> _Instructions to follow_: Having read the listing below, repeat it exactly.

> _Records provided_:

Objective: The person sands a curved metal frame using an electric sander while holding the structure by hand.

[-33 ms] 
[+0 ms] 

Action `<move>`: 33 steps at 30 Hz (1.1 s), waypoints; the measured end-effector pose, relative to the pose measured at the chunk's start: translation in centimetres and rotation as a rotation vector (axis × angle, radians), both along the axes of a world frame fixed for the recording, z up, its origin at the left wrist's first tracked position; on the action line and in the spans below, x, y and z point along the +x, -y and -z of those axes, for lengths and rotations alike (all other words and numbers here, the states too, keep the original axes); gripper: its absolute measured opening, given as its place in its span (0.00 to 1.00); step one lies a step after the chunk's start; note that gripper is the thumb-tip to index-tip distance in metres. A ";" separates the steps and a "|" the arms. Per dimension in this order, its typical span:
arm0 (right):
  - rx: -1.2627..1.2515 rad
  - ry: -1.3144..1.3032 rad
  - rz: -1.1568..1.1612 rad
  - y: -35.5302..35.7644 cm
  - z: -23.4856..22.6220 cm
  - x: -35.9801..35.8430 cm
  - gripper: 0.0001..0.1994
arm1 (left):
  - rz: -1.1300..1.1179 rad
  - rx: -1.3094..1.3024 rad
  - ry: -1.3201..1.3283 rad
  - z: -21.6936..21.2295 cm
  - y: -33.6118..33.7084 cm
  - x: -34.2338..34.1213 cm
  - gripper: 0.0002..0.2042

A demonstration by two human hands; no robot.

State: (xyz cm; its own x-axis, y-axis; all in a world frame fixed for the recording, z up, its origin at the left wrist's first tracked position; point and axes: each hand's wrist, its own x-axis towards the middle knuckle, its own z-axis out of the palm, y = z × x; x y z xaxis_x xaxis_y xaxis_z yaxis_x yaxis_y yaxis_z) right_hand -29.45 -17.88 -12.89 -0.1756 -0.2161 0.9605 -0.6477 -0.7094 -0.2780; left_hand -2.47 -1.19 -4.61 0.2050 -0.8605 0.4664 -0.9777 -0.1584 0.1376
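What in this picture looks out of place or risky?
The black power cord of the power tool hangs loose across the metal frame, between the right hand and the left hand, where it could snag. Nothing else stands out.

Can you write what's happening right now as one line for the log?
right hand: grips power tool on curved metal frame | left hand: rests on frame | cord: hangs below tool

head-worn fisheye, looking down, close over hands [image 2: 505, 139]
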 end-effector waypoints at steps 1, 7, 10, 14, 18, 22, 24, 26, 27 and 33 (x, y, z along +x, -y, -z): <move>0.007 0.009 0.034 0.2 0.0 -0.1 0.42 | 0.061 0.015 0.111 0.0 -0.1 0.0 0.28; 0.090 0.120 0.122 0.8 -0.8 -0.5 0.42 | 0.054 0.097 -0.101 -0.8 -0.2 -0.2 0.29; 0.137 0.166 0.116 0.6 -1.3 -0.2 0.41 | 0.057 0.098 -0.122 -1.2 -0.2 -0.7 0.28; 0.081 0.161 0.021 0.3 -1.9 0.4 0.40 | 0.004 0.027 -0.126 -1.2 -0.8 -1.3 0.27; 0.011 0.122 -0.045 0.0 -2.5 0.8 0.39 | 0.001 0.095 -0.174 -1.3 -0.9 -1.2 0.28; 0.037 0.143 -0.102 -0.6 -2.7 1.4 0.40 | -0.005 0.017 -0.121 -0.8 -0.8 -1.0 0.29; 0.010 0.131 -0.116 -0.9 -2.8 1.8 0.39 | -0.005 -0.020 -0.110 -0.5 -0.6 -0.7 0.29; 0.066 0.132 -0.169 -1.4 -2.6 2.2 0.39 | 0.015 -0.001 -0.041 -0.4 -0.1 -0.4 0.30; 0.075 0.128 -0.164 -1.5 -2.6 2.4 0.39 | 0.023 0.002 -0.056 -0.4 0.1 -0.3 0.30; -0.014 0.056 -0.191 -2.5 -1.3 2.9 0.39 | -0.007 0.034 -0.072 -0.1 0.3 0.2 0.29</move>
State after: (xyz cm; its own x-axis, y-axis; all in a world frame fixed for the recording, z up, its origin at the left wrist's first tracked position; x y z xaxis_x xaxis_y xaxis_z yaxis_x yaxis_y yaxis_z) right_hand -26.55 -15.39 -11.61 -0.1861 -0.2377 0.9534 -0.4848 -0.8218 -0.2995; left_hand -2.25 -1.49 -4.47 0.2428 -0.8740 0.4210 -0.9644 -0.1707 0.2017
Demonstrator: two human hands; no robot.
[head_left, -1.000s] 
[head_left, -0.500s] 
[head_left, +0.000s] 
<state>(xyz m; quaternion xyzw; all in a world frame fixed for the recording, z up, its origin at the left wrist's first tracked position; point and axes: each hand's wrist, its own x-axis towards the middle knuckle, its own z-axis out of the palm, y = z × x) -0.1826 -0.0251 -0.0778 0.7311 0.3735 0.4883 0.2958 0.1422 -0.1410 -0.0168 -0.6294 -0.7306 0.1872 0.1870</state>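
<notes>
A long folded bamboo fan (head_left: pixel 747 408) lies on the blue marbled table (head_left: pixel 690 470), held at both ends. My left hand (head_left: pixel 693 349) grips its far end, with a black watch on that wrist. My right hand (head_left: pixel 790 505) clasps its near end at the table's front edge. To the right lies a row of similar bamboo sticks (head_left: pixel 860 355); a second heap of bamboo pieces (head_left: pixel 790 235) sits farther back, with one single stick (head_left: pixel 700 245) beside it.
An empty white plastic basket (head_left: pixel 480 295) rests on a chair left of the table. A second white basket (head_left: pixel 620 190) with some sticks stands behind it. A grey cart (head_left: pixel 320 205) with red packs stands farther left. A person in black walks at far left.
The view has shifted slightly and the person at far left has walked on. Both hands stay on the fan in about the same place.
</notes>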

> _Task result_:
Objective: The person sands a curved metal frame using an electric sander while holding the structure by hand.

[-33 ms] 
[+0 ms] 

Action `<move>`: 33 steps at 30 Hz (1.1 s), waypoints; the measured end-effector pose, relative to the pose measured at the chunk's start: translation in centimetres and rotation as a rotation vector (axis × angle, radians), both along the axes of a world frame fixed for the recording, z up, its origin at the left wrist's first tracked position; on the action line and in the spans below, x, y and z point along the +x, -y and -z of those axes, for lengths and rotations alike (all other words and numbers here, the states too, keep the original axes); gripper: its absolute measured opening, given as its place in its span (0.00 to 1.00); step one lies a step after the chunk's start; note that gripper is the thumb-tip to index-tip distance in metres. A ";" separates the steps and a "|" the arms. Per dimension in this order, its typical span:
arm0 (right):
  - rx: -1.2627..1.2515 rad
  - ry: -1.3144..1.3032 rad
  - rz: -1.1568..1.1612 rad
  - y: -35.5302..35.7644 cm
  - z: -23.4856..22.6220 cm
  - x: -35.9801..35.8430 cm
  - gripper: 0.0001..0.1994
arm1 (left):
  - rz: -1.1300..1.1179 rad
  - rx: -1.3094..1.3024 rad
  - ry: -1.3201..1.3283 rad
  - z: -21.6936..21.2295 cm
  - y: -33.6118..33.7084 cm
  - x: -34.2338..34.1213 cm
  - gripper: 0.0002..0.2042

A demonstration by two human hands; no robot.

State: (xyz cm; its own x-axis, y-axis; all in a world frame fixed for the recording, z up, its origin at the left wrist's first tracked position; point and axes: each hand's wrist, its own x-axis towards the middle knuckle, its own z-axis out of the palm, y = z × x; x y z xaxis_x xaxis_y xaxis_z yaxis_x yaxis_y yaxis_z) right_hand -29.45 -17.88 -12.89 -0.1756 -0.2161 0.9605 -0.6477 -0.7094 -0.2780; left_hand -2.47 -1.19 -4.61 0.2050 -0.8605 0.4664 -0.9777 -0.1584 0.1376
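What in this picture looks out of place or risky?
The black power cord of the power tool hangs loose across the metal frame, between the right hand and the left hand, where it could snag. Nothing else stands out.

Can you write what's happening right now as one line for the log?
right hand: grips power tool on curved metal frame | left hand: rests on frame | cord: hangs below tool

head-worn fisheye, looking down, close over hands [image 2: 505, 139]
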 end-effector waypoints at steps 1, 7, 10, 14, 18, 22, 24, 26, 27 and 33 (x, y, z along +x, -y, -z): <move>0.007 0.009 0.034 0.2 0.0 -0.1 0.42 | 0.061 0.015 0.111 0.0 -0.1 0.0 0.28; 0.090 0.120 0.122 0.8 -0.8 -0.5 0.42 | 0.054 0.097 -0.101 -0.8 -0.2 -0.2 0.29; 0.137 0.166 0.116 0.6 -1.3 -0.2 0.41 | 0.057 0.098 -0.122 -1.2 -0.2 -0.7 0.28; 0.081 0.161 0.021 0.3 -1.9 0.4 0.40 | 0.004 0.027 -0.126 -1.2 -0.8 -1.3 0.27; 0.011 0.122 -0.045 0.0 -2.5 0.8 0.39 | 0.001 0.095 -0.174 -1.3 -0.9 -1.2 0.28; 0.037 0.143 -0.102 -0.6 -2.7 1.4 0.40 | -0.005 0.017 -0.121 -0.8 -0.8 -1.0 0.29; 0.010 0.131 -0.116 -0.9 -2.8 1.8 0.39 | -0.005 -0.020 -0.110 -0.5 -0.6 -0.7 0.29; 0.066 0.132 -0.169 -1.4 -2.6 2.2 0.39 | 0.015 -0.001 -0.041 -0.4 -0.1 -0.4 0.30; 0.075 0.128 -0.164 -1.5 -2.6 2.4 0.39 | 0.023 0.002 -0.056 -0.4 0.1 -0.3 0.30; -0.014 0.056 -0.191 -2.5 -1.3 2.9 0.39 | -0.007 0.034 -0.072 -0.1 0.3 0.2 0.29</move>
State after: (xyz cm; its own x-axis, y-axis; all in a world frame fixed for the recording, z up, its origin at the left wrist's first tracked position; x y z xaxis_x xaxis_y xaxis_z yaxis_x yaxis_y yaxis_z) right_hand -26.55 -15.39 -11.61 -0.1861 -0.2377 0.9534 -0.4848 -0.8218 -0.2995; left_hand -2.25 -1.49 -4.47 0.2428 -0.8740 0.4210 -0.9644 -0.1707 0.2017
Demonstrator: two human hands; no robot.
[head_left, -1.000s] 
[head_left, -0.500s] 
[head_left, +0.000s] 
<state>(xyz m; quaternion xyzw; all in a world frame fixed for the recording, z up, its origin at the left wrist's first tracked position; point and axes: each hand's wrist, its own x-axis towards the middle knuckle, its own z-axis out of the palm, y = z × x) -0.1826 -0.0251 -0.0778 0.7311 0.3735 0.4883 0.2958 0.1422 -0.1410 -0.0168 -0.6294 -0.7306 0.1872 0.1870</state>
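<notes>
A long folded bamboo fan (head_left: pixel 747 408) lies on the blue marbled table (head_left: pixel 690 470), held at both ends. My left hand (head_left: pixel 693 349) grips its far end, with a black watch on that wrist. My right hand (head_left: pixel 790 505) clasps its near end at the table's front edge. To the right lies a row of similar bamboo sticks (head_left: pixel 860 355); a second heap of bamboo pieces (head_left: pixel 790 235) sits farther back, with one single stick (head_left: pixel 700 245) beside it.
An empty white plastic basket (head_left: pixel 480 295) rests on a chair left of the table. A second white basket (head_left: pixel 620 190) with some sticks stands behind it. A grey cart (head_left: pixel 320 205) with red packs stands farther left. A person in black walks at far left.
The view has shifted slightly and the person at far left has walked on. Both hands stay on the fan in about the same place.
</notes>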

The exercise contains no remaining tasks.